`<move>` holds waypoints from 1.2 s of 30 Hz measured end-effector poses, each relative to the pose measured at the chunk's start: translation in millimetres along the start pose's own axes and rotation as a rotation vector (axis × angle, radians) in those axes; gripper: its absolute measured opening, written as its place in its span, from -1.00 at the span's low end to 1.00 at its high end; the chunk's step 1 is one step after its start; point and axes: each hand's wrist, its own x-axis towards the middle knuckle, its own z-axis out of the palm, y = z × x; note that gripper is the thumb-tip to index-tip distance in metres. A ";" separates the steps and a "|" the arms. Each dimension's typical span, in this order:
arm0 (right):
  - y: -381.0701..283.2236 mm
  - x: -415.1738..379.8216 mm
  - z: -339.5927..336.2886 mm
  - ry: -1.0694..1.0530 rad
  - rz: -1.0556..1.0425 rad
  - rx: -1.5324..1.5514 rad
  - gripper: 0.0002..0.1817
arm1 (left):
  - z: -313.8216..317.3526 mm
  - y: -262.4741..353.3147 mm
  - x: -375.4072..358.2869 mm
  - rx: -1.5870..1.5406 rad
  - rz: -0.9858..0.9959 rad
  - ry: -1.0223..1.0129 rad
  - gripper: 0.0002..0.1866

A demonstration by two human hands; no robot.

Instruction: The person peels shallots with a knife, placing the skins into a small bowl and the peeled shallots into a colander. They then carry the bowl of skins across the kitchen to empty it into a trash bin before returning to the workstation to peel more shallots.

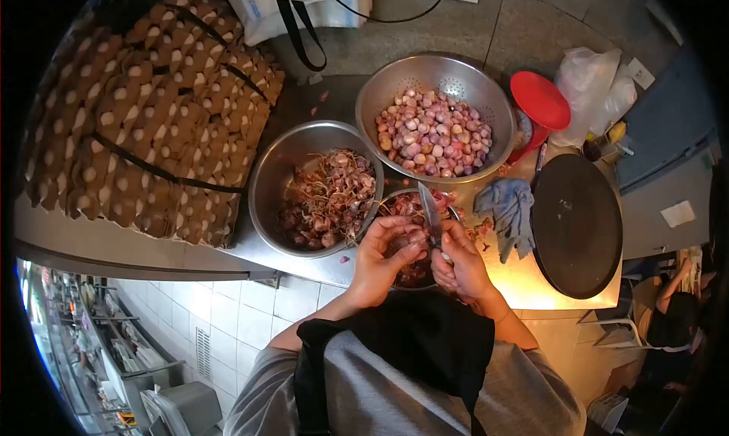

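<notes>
Over a metal bowl of peelings [412,275], my left hand [386,255] pinches a small shallot [416,237] between thumb and fingers. My right hand [462,263] is wrapped round the handle of a knife [430,210], whose blade points up and away from me, close beside the shallot. Beyond my hands, a large steel colander [367,102] holds many peeled pinkish shallots [437,135]. To the left stands a steel bowl [262,179] with unpeeled shallots and stringy roots [326,197]. My hands partly hide the bowl of peelings.
Stacked egg trays [152,125] fill the left. On the right lie a blue cloth [507,212] and a round dark board [577,227]. Behind them are a red lid [540,100] and plastic bags [588,87]. A person [676,307] is at the far right.
</notes>
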 end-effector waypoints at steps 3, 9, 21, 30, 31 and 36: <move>2.9 -3.1 0.5 0.037 0.038 -0.027 -0.79 | -1.8 11.1 -4.6 -0.103 -0.097 0.021 -0.63; 3.3 -6.7 -4.7 0.153 -0.128 -0.363 -0.62 | -3.4 29.2 5.8 -0.275 -0.224 0.176 -0.71; 12.5 -6.2 -0.4 -0.007 -0.201 -0.371 -0.54 | 6.3 24.7 2.7 -0.414 -0.319 0.112 -0.84; 15.7 -10.0 -2.1 0.052 -0.450 -0.920 -0.55 | -5.1 7.8 2.5 -0.396 -0.179 0.116 -0.86; 16.3 -9.9 -2.9 0.051 -0.448 -0.921 -0.55 | -5.1 7.2 2.5 -0.403 -0.172 0.115 -0.88; 19.5 -4.9 2.0 0.076 -0.501 -0.794 -0.54 | -4.4 -1.1 0.3 -0.330 -0.098 0.084 -0.86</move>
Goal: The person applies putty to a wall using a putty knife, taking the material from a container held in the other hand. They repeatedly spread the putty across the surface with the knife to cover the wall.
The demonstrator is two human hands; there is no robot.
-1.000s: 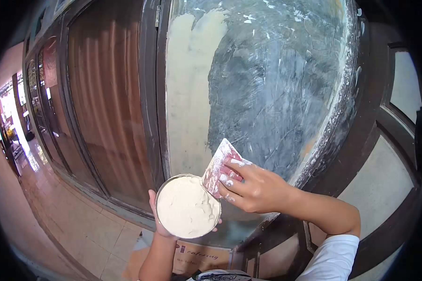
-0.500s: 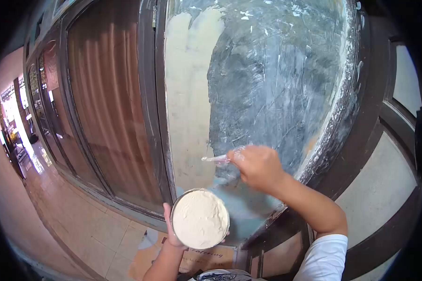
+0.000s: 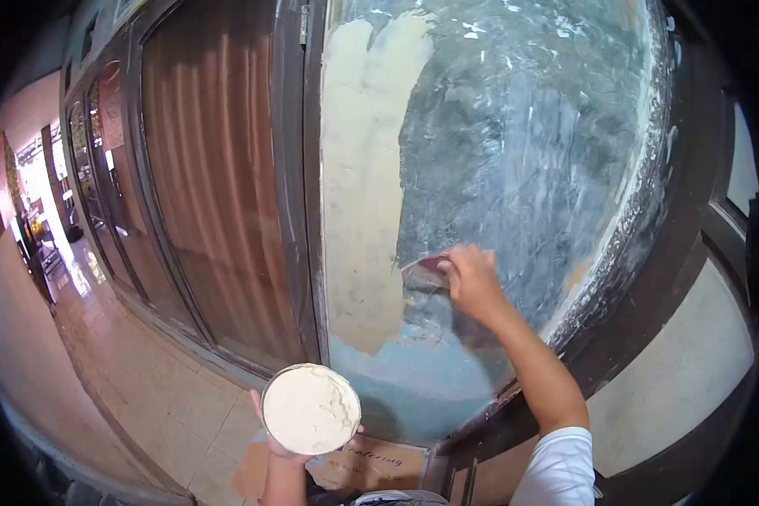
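Observation:
My left hand [image 3: 282, 452] holds up a round bowl [image 3: 360, 415] from below, fingers around its side. Cream-coloured putty [image 3: 305, 406] fills it nearly to the rim, its surface grooved on the right. In my right hand [image 3: 474, 278] is a putty knife [image 3: 431, 263] with a dark reddish handle, its thin blade pointing left. The blade's edge meets or almost meets the wall at the right border of a cream putty strip [image 3: 361, 185]; exact contact is hard to tell. Right of the strip, the wall [image 3: 497, 169] is patchy grey-blue, with light blue below.
A dark-framed window [image 3: 211, 169] with a brown curtain behind its glass stands left of the wall. On the right is dark wooden framing with pale panels [image 3: 683, 363]. A printed banner [image 3: 371, 462] lies below on the tiled floor [image 3: 160, 396].
The view has shifted, so the wall sits further right. My right hand has turned the putty knife and moved it to the strip's right border. The bowl has moved left and down from the wall.

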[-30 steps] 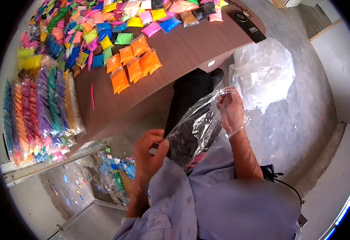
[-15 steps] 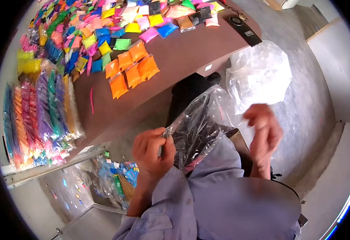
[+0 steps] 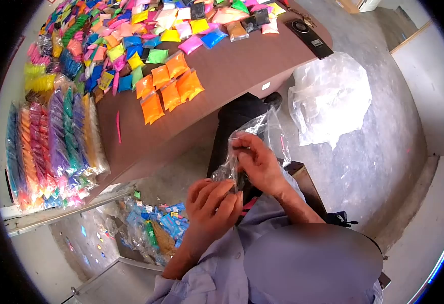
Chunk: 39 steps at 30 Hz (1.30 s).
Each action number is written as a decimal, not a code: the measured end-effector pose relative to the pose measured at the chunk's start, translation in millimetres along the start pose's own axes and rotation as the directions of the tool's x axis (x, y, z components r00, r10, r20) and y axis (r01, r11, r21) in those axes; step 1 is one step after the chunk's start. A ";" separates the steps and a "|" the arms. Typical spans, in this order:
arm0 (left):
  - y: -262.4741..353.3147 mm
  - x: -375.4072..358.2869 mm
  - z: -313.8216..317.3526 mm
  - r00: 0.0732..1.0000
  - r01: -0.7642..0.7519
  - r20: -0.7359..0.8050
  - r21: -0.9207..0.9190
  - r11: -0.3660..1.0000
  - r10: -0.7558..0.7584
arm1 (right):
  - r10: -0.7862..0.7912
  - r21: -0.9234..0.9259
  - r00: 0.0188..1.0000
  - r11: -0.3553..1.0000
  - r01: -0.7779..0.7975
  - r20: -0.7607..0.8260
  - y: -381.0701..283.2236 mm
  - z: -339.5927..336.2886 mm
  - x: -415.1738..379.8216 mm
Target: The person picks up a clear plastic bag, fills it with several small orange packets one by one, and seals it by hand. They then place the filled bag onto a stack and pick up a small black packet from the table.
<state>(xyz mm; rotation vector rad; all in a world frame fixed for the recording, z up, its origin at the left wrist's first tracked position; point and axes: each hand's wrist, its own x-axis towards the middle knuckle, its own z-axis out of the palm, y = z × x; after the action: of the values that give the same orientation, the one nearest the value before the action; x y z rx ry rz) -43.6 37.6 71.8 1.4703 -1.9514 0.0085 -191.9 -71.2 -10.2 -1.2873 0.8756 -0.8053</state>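
Note:
A clear plastic bag (image 3: 268, 124) hangs over my lap, gathered between both hands. My left hand (image 3: 214, 207) is closed on its near edge, with the fingers bunched around the film. A little farther out, my right hand (image 3: 257, 161) pinches another part of the same bag between thumb and fingers. A pink strip shows below the right hand, partly hidden. On the table, several orange packets (image 3: 170, 93) lie grouped near the front edge, apart from both hands.
The brown table (image 3: 222, 71) carries a heap of colourful packets (image 3: 146, 30), long bundles of coloured pieces (image 3: 54, 142), a pink strip (image 3: 118, 126) and a black device (image 3: 309, 38). A large clear plastic sheet (image 3: 328, 101) lies on the floor at right. Wrappers (image 3: 156, 225) fill the lower left.
My right hand has come in from the right and taken hold of the bag. My left hand has shifted slightly right and down, and the bag is now bunched together.

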 end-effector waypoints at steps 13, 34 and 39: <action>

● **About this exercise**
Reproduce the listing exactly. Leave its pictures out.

● **Result of this task**
`<move>` holds waypoints from 1.2 s of 30 Hz measured end-effector poses, each relative to the pose measured at the chunk's start: translation in millimetres along the start pose's own axes and rotation as a rotation vector (axis × angle, radians) in those axes; gripper: its absolute measured opening, written as its place in its span, from -1.00 at the span's low end to 1.00 at its high end; the chunk's step 1 is one step after its start; point and axes: each hand's wrist, its own x-axis towards the middle knuckle, its own z-axis out of the palm, y = z × x; note that gripper is the thumb-tip to index-tip distance in metres. A ";" separates the steps and a "|" the arms. Each dimension's typical span, in this order:
arm0 (right):
  - y: -381.0701..283.2236 mm
  - x: -415.1738..379.8216 mm
  - z: -339.5927..336.2886 mm
  - ry: -1.0694..1.0530 rad
  - rz: -1.0556..1.0425 rad
  - rx: -1.5324..1.5514 rad
  - gripper: 0.0002..0.1817
arm1 (left):
  - z: -313.8216..317.3526 mm
  - y: -262.4741..353.3147 mm
  - x: -375.4072..358.2869 mm
  - rx: -1.5870..1.5406 rad
  - rz: -0.9858..0.9959 rad
  - ry: -1.0223..1.0129 rad
  - gripper: 0.0002..0.1866

A demonstration by two human hands; no robot.

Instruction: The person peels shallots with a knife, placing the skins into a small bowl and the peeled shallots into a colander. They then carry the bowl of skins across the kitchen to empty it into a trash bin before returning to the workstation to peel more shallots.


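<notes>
Over a metal bowl of peelings [412,275], my left hand [386,255] pinches a small shallot [416,237] between thumb and fingers. My right hand [462,263] is wrapped round the handle of a knife [430,210], whose blade points up and away from me, close beside the shallot. Beyond my hands, a large steel colander [367,102] holds many peeled pinkish shallots [437,135]. To the left stands a steel bowl [262,179] with unpeeled shallots and stringy roots [326,197]. My hands partly hide the bowl of peelings.
Stacked egg trays [152,125] fill the left. On the right lie a blue cloth [507,212] and a round dark board [577,227]. Behind them are a red lid [540,100] and plastic bags [588,87]. A person [676,307] is at the far right.
</notes>
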 end-effector waypoints at steps 3, 9, 21, 30, 31 and 36: <move>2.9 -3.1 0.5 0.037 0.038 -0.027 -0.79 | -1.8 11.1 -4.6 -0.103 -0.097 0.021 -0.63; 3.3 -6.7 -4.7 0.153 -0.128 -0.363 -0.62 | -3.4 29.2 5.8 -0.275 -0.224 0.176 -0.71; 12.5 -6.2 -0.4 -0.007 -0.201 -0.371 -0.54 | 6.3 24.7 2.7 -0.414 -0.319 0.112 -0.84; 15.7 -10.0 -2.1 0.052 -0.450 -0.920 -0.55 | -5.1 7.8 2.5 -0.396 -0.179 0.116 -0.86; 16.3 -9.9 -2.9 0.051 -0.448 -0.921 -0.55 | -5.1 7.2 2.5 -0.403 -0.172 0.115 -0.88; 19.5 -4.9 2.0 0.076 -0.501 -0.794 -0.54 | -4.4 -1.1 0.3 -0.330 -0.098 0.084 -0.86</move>
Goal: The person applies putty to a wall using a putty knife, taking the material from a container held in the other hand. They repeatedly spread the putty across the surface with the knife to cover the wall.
The demonstrator is two human hands; there is no robot.
-1.000s: 
-0.500s: 
+0.000s: 
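Observation:
My left hand [image 3: 282, 452] holds up a round bowl [image 3: 360, 415] from below, fingers around its side. Cream-coloured putty [image 3: 305, 406] fills it nearly to the rim, its surface grooved on the right. In my right hand [image 3: 474, 278] is a putty knife [image 3: 431, 263] with a dark reddish handle, its thin blade pointing left. The blade's edge meets or almost meets the wall at the right border of a cream putty strip [image 3: 361, 185]; exact contact is hard to tell. Right of the strip, the wall [image 3: 497, 169] is patchy grey-blue, with light blue below.
A dark-framed window [image 3: 211, 169] with a brown curtain behind its glass stands left of the wall. On the right is dark wooden framing with pale panels [image 3: 683, 363]. A printed banner [image 3: 371, 462] lies below on the tiled floor [image 3: 160, 396].
The view has shifted, so the wall sits further right. My right hand has turned the putty knife and moved it to the strip's right border. The bowl has moved left and down from the wall.
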
[-30 steps] 
[-15 steps] 
[+0 steps] 
Chunk: 39 steps at 30 Hz (1.30 s).
Each action number is written as a decimal, not a code: the measured end-effector pose relative to the pose measured at the chunk's start, translation in millimetres along the start pose's own axes and rotation as the directions of the tool's x axis (x, y, z components r00, r10, r20) and y axis (r01, r11, r21) in those axes; step 1 is one step after the chunk's start. A ";" separates the steps and a "|" the arms. Typical spans, in this order:
arm0 (left):
  - y: -262.4741..353.3147 mm
  - x: -375.4072..358.2869 mm
  - z: -313.8216..317.3526 mm
  - r00: 0.0732..1.0000
  - r01: -0.7642..0.7519
  - r20: -0.7359..0.8050
  - r21: -0.9207..0.9190
  - r11: -0.3660..1.0000
  - r10: -0.7558..0.7584
arm1 (right):
  - r10: -0.7862..0.7912
  - r21: -0.9234..0.9259
  - r00: 0.0188..1.0000
  - r11: -0.3553..1.0000
  - r01: -0.7779..0.7975
  - r20: -0.7607..0.8260
  - y: -381.0701..283.2236 mm
  - z: -339.5927..336.2886 mm
  - x: -415.1738..379.8216 mm
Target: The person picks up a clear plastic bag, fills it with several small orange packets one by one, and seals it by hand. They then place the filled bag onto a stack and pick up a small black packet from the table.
<state>(xyz mm; rotation vector rad; all in a world frame fixed for the recording, z up, its origin at the left wrist's first tracked position; point and axes: each hand's wrist, its own x-axis towards the middle knuckle, its own z-axis out of the palm, y = z × x; after the action: of the values that give the same orientation, the one nearest the value before the action; x y z rx ry rz) -43.6 37.6 71.8 1.4703 -1.9514 0.0085 -191.9 -71.2 -10.2 -1.2873 0.8756 -0.8053</state>
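Note:
A clear plastic bag (image 3: 268, 124) hangs over my lap, gathered between both hands. My left hand (image 3: 214, 207) is closed on its near edge, with the fingers bunched around the film. A little farther out, my right hand (image 3: 257, 161) pinches another part of the same bag between thumb and fingers. A pink strip shows below the right hand, partly hidden. On the table, several orange packets (image 3: 170, 93) lie grouped near the front edge, apart from both hands.
The brown table (image 3: 222, 71) carries a heap of colourful packets (image 3: 146, 30), long bundles of coloured pieces (image 3: 54, 142), a pink strip (image 3: 118, 126) and a black device (image 3: 309, 38). A large clear plastic sheet (image 3: 328, 101) lies on the floor at right. Wrappers (image 3: 156, 225) fill the lower left.
My right hand has come in from the right and taken hold of the bag. My left hand has shifted slightly right and down, and the bag is now bunched together.
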
 end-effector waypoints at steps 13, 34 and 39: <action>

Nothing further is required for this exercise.